By Matthew Leising
July 16 (Bloomberg) -- The Justice Department said it’s conducting an antitrust probe of the $28 trillion credit-default swap market that may determine if banks were anticompetitive in their use of clearinghouses to back trades.
“The antitrust division is investigating the possibility of anticompetitive practices in the credit derivatives clearing, trading and information services industries,” Laura Sweeney, a Justice Department spokeswoman in Washington, said in an e-mail yesterday. She declined to elaborate.
The division sent civil investigative notices this month to banks that own London-based Markit Group Ltd. to find out if they have unfair access to price information, according to three people familiar with the matter. Congress plans to increase regulation of the $592 trillion over-the-counter derivatives market, which includes credit-default swaps blamed for helping worsen the biggest financial calamity since the Great Depression.
Markit provides derivative and bond data to more than 1,500 customers. It owns the most actively-traded credit swap indexes and pricing services in the market, which represents $28 trillion in underlying securities, according to the New York- based Depository Trust & Clearing Corp.
Clearinghouses, capitalized by members, insure both sides against default by the other.
Intercontinental Exchange Inc.’s ICE Trust clearinghouse is the only credit swap trade guarantor, having backed more than $1.3 trillion of the contracts since March. ICE Trust is supported by Wall Street’s largest banks, which will split profit from the venture beginning next year. CME Group Inc.’s CMDX clearing system, in partnership with Chicago-based hedge fund Citadel Investment Group LLC, hasn’t processed any trades.
Competing Clearinghouses
The Justice Department might “be exploring big banks’ failure to deal with competing clearinghouse ventures like the CME’s,” said Craig Pirrong, a finance professor at the University of Houston.

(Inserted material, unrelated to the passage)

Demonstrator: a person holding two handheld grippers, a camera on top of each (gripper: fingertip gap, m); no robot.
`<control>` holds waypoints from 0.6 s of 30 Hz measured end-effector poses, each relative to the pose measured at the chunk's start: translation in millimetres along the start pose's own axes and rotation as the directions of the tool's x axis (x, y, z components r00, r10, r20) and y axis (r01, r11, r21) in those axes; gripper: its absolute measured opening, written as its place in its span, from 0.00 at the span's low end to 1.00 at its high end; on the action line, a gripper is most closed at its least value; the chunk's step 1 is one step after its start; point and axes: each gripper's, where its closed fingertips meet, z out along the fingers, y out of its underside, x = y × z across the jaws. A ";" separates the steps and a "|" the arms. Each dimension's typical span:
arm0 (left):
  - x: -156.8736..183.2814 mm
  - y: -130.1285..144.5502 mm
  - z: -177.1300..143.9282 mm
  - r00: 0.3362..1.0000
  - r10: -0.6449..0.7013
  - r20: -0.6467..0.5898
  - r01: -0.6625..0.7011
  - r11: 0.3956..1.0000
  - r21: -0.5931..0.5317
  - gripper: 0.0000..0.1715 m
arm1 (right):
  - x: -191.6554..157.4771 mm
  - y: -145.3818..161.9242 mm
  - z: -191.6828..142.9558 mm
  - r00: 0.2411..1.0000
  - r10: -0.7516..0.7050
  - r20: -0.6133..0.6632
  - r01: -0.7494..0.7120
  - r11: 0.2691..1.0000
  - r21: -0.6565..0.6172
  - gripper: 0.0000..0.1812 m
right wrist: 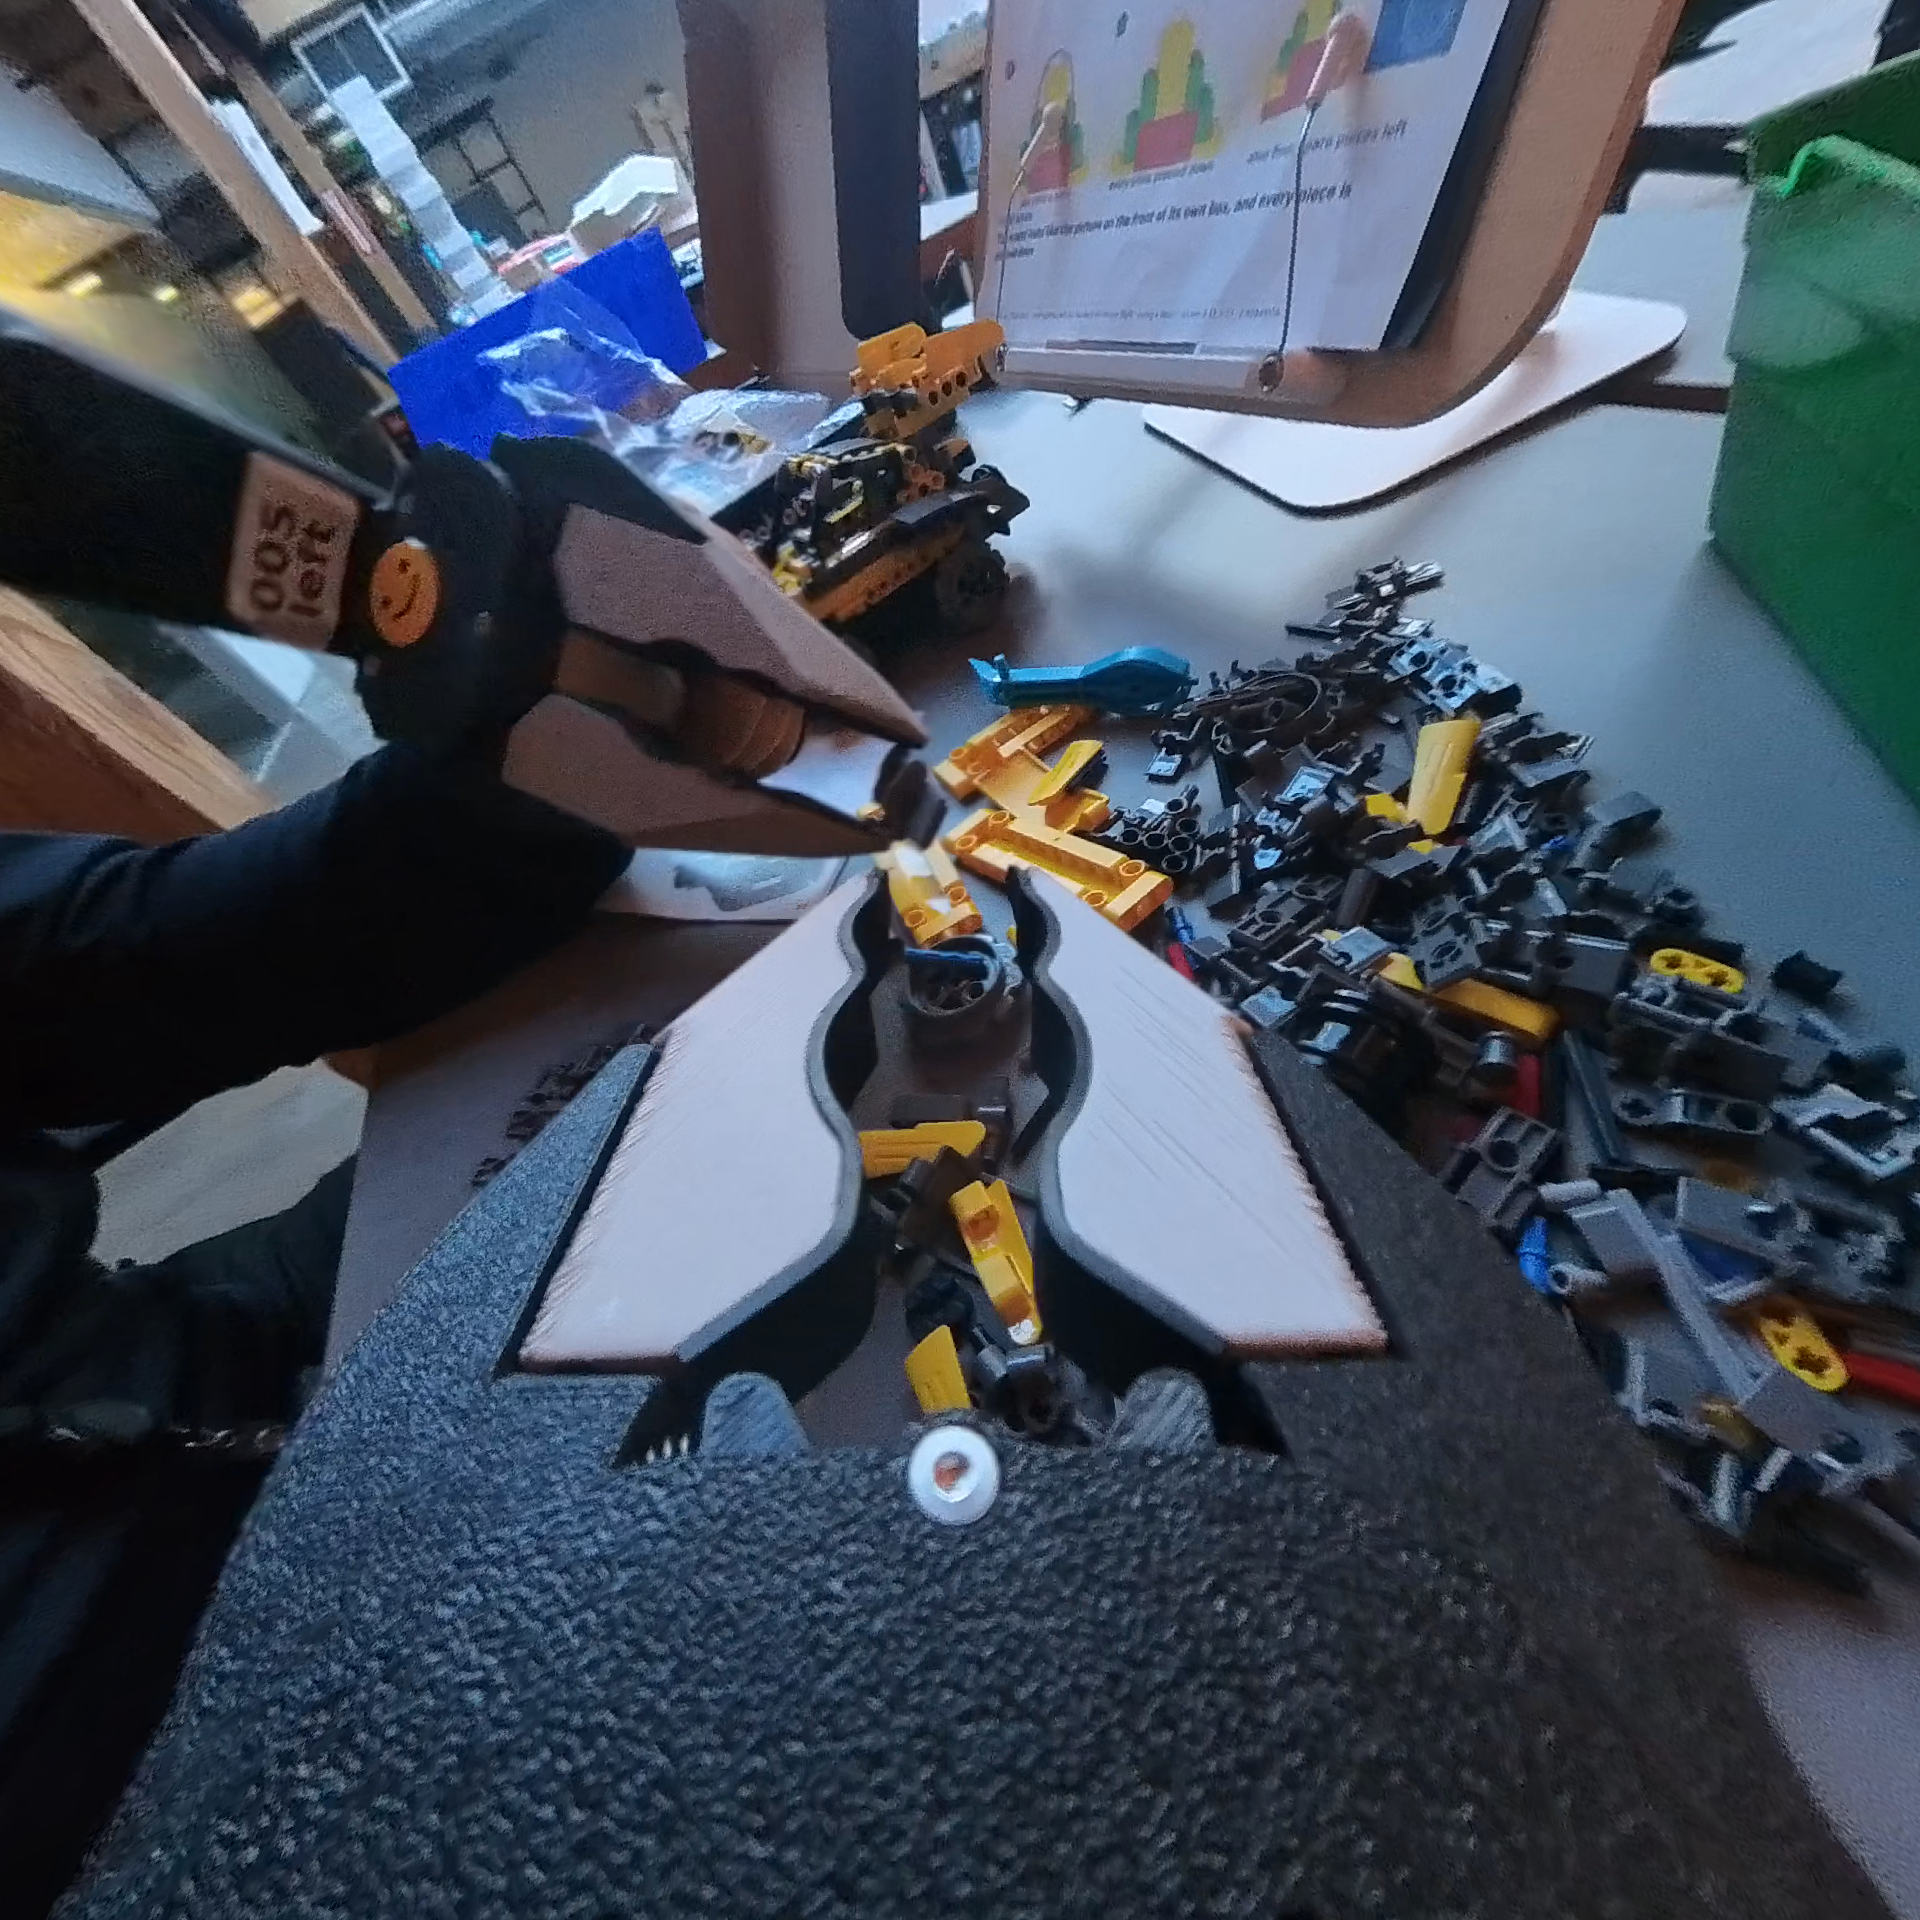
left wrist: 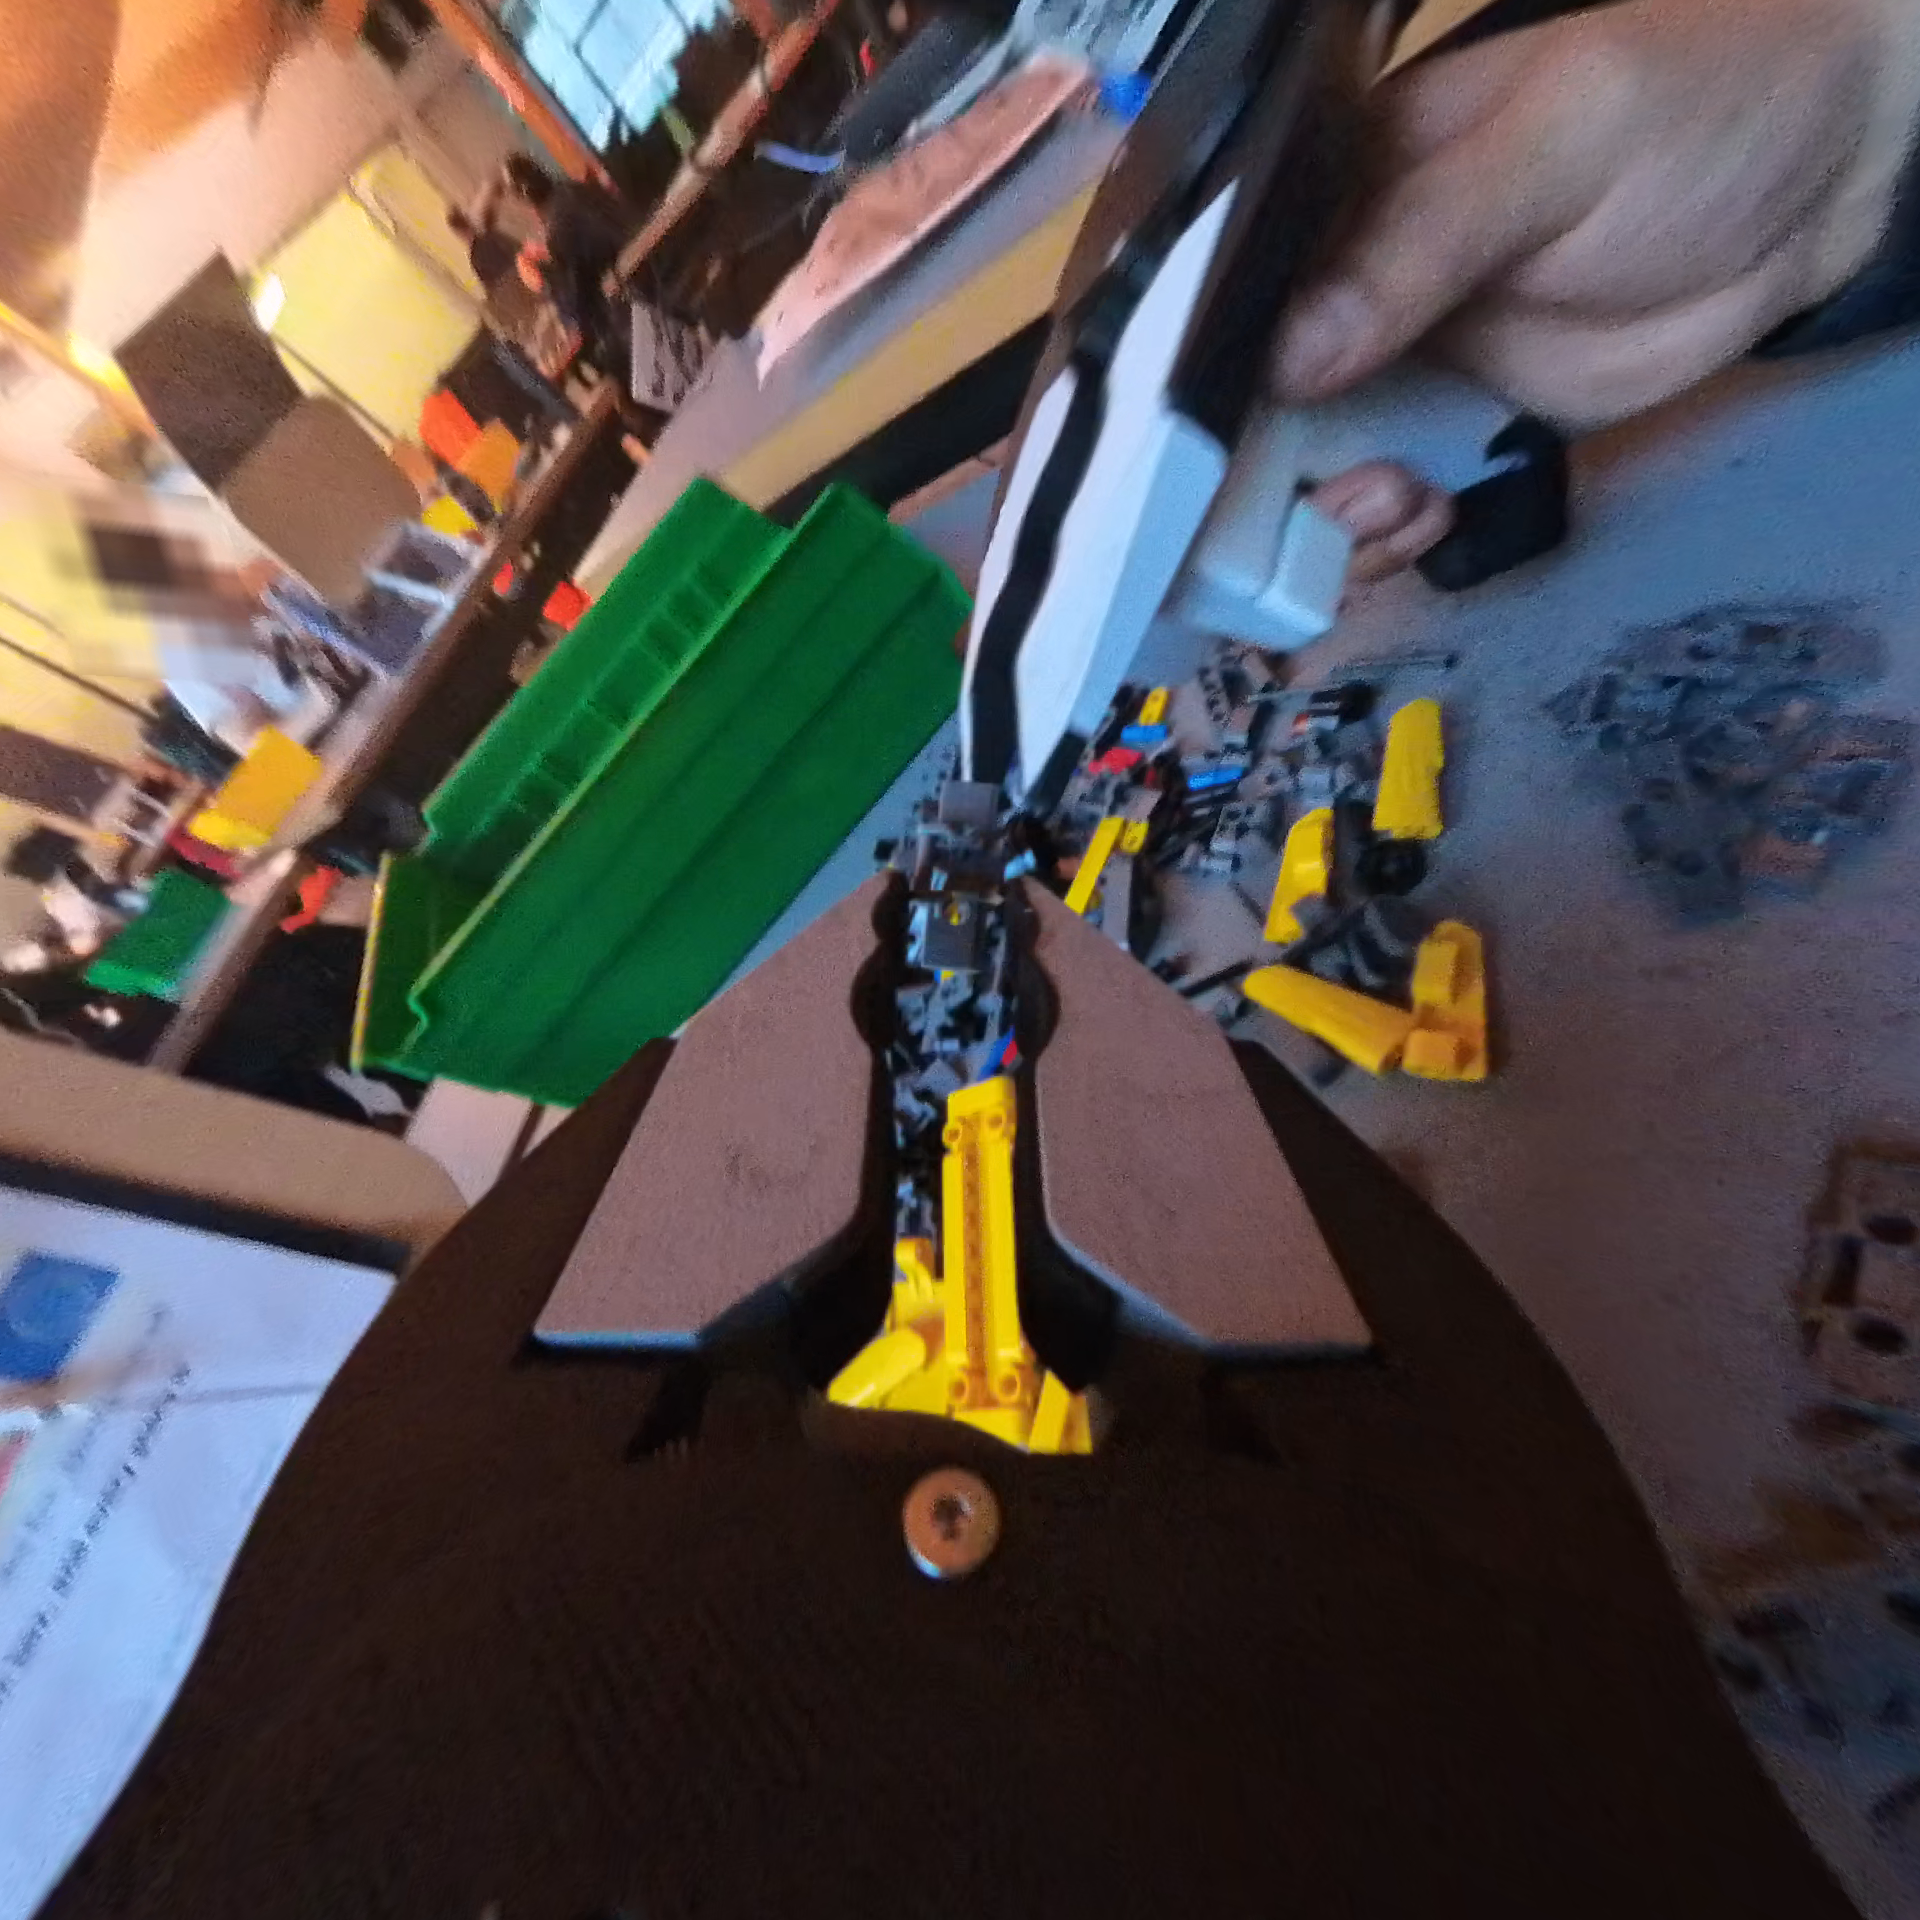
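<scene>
My left gripper (left wrist: 954, 888) is shut on a small black piece (right wrist: 902, 788), which shows at its tips in the right wrist view (right wrist: 906, 781). It hangs over yellow beams (right wrist: 1039, 821) at the edge of a pile of black, grey and yellow building pieces (right wrist: 1507, 987). My right gripper (right wrist: 948, 883) is open, its tips just below the left gripper's tips. A dark wheel-like piece (right wrist: 956, 987) and small yellow pieces (right wrist: 992, 1247) lie on the table in its gap. In the left wrist view the right gripper (left wrist: 982, 779) comes in from the upper right, held by a hand (left wrist: 1610, 208).
A yellow and black vehicle model (right wrist: 883, 499) stands behind the pile on the grey table (right wrist: 1455, 582), with a blue piece (right wrist: 1081, 675) in front of it. A green bin (right wrist: 1829, 468) is at the right edge. A printed sheet on a wooden stand (right wrist: 1195, 177) and a blue bag (right wrist: 551, 353) are at the back. The tips of both grippers are at nearly the same place.
</scene>
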 end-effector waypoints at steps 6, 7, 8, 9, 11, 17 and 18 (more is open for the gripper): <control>5.3 -21.5 -4.2 0.997 0.073 0.023 -0.074 0.995 0.066 0.09 | -27.3 -11.2 -6.6 0.974 0.075 0.215 -0.090 0.994 0.061 0.04; 5.1 -21.6 -4.2 0.997 0.072 0.024 -0.073 0.995 0.065 0.08 | -31.3 -14.3 -7.6 0.968 0.075 0.238 -0.096 0.992 0.076 0.04; 4.5 -21.8 -4.2 0.996 0.079 0.033 -0.081 0.995 0.065 0.08 | -32.1 -14.9 -7.4 0.967 0.077 0.242 -0.099 0.992 0.079 0.06; 5.6 -22.2 -4.0 0.996 0.086 0.033 -0.088 0.994 0.066 0.08 | -30.0 -13.5 -6.5 0.970 0.081 0.229 -0.100 0.993 0.070 0.06; 8.5 -21.7 -2.3 0.995 0.092 0.026 -0.094 0.994 0.059 0.09 | -26.7 -10.4 -5.9 0.975 0.076 0.206 -0.089 0.995 0.054 0.05; 13.4 -22.8 0.0 0.999 0.047 0.010 -0.048 0.996 0.074 0.08 | -24.7 -9.0 -13.4 0.985 0.032 0.167 -0.040 0.998 0.044 0.03; 14.4 -23.3 -0.7 0.999 0.033 -0.003 -0.033 0.996 0.083 0.09 | -22.6 -9.3 -18.1 0.991 0.026 0.132 -0.034 0.998 0.057 0.03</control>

Kelly Loeffler, a spokeswoman for Atlanta-based Intercontinental, and Mary Haffenberg, a spokeswoman for Chicago’s CME Group, declined to comment.
New York-based JPMorgan Chase & Co. is Markit’s largest shareholder, followed by Bank of America Corp. of Charlotte, North Carolina, Edinburgh-based Royal Bank of Scotland Group Plc and New York-based Goldman Sachs Group Inc., according to filings at U.K. Companies House. All four, as well as Morgan Stanley of New York, Frankfurt-based Deutsche Bank AG, Zurich- based UBS AG and others, are members of ICE Trust that will receive profits beginning 2010.
Bloomberg LP, the owner of Bloomberg News, competes with Markit in selling information to the financial-services industry.
Market Balloons
Credit-default swaps -- contracts that protect against or speculate on defaults by paying the buyer the face value of a bond or loan if a borrower fails to meet its debt agreements -- ballooned almost 100-fold within seven years to represent about $62 trillion by the end of 2007, according to estimates from the New York-based International Swaps & Derivatives Association.
Unregulated trading of the contracts made it difficult for the U.S. to assess links between institutions following the collapse of Lehman Brothers Holdings Inc. in September. Credit markets froze when the New York-based firm, once the fourth- largest U.S. investment bank, filed for the world’s biggest bankruptcy.
The U.S. Federal Reserve determined that ICE Trust is as risky as any insured bank, according to a letter posted July 14 on the regulator’s Web site. The Fed is requiring that bank members of ICE Trust, such as Goldman Sachs and New York-based Citigroup Inc., set aside the same amount of capital as parties trading as federally-backed lenders.
The Obama administration wants all trades of over-the- counter derivatives to be backed by clearinghouses or registered with regulators. Derivatives are contracts whose value is derived from stocks, bonds, loans, currencies and commodities, or linked to specific events such as changes in interest rates or the weather.